Archeological sites in the Mpumalanga region indicate settlement by humans and their ancestors dating back 1.7 million years. Rock paintings, engravings and other archeological evidence throughout the province indicate that Mpumalanga has a long history of human habitation by groups of hunter gatherers. Excavations not far from the Mpumalanga border in the Origstad district, show evidence of Middle Stone Age habitation dating back to 40,000 years ago. The Lion Cavern, in Ngwenya on the Eswatini border, shows evidence of people mining iron ore in the Mpumalanga region and surrounding areas from at least 28,000 years ago.

Evidence from mine shafts and trade goods shows that there was notable industry in tin, copper, gold, iron, ochre, and bronze. The Lydenburg Heads, from around 500 CE, are Africa's oldest Iron Age artworks south of the equator and were found in Mpumalanga. Evidence from a site near Mbombela shows evidence of agricultural societies from between the 6th to 17th century.

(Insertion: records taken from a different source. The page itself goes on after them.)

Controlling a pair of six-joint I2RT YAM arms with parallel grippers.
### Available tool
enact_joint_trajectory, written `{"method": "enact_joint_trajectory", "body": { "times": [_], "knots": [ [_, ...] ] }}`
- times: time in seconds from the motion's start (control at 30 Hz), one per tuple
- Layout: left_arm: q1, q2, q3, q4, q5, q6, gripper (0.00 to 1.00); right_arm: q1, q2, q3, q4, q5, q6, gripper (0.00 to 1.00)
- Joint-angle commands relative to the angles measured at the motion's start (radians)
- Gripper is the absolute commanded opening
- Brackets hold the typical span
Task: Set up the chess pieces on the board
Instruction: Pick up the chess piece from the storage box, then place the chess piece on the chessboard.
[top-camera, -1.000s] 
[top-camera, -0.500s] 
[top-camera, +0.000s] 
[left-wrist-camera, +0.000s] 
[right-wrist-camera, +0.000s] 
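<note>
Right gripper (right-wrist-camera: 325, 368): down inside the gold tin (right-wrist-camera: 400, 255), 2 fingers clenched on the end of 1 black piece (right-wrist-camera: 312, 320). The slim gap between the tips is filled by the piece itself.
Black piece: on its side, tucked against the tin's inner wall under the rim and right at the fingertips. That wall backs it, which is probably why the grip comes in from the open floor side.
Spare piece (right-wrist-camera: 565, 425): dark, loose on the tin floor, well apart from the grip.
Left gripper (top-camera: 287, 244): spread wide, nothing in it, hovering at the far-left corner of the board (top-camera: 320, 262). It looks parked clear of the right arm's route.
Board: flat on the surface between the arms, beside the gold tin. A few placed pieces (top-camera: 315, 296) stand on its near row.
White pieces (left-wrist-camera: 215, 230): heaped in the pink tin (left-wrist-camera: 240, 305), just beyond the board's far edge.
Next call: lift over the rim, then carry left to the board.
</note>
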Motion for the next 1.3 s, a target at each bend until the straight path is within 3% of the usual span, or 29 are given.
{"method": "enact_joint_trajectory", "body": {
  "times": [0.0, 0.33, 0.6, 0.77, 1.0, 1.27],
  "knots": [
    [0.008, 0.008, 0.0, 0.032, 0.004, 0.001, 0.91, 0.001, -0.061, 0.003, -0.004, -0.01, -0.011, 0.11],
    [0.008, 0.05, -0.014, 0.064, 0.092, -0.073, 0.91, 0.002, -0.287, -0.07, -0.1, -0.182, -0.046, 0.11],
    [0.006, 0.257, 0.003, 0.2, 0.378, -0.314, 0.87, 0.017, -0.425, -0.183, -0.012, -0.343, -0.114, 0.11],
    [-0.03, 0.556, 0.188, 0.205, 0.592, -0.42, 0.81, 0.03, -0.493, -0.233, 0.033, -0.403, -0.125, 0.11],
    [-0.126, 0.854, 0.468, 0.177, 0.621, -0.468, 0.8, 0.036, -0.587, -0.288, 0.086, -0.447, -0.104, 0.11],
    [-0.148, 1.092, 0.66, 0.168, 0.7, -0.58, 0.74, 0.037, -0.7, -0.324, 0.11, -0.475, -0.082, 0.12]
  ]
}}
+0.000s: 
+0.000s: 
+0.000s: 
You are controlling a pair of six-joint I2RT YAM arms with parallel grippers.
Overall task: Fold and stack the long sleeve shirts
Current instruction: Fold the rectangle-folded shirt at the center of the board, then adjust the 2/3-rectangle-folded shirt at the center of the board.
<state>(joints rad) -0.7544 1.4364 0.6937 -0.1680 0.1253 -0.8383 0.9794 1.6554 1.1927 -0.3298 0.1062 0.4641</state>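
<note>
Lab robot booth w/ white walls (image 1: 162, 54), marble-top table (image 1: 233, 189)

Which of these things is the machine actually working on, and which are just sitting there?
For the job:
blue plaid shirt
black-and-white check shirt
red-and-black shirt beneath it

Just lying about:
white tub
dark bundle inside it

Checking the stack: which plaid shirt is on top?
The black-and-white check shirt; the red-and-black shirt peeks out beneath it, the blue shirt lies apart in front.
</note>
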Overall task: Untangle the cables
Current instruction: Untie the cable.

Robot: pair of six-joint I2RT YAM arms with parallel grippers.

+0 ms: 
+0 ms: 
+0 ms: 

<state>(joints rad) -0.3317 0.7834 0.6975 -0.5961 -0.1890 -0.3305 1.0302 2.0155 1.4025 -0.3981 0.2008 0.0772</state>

Mbayi stone-walled sites on the Mpumalanga highveld are indicative of a large precolonial agropastoral society between ~1500 and 1820 CE. These societies became centers of trade, with increasingly large and centralised populations This pattern increased as they connected to the Portuguese trading post in Maputo Bay.

In this era, groups that would become the Swazi, Pedi, Ndebele, Tsonga people, Mapulana and others established themselves in the area that is now Mpumalanga.

=== Colonial era ===
In 1845, as part of the Great Trek, the first Dutch-speaking colonial settlers arrived in what they called the eastern Transvaal. The rest of the 19th century in the region was characterised by colonial encroachment and conflict over land and political control. In 1852, the Boers established the South African Republic. The well established Pedi, Swazi and Zulu kingdoms put up significant resistance against the settlers. The Pedi fought wars with the Boers in 1876 (see Sekhukhune Wars) and the Zulu fought with British settlers in 1879 (see Anglo-Zulu War). These interconnected conflicts played a role in shifting the balance of power in southern Africa to colonial control. After 1860, missionaries, especially German missionaries, like Alexander Merensky, set up mission stations in the region, spreading Christianity and European values.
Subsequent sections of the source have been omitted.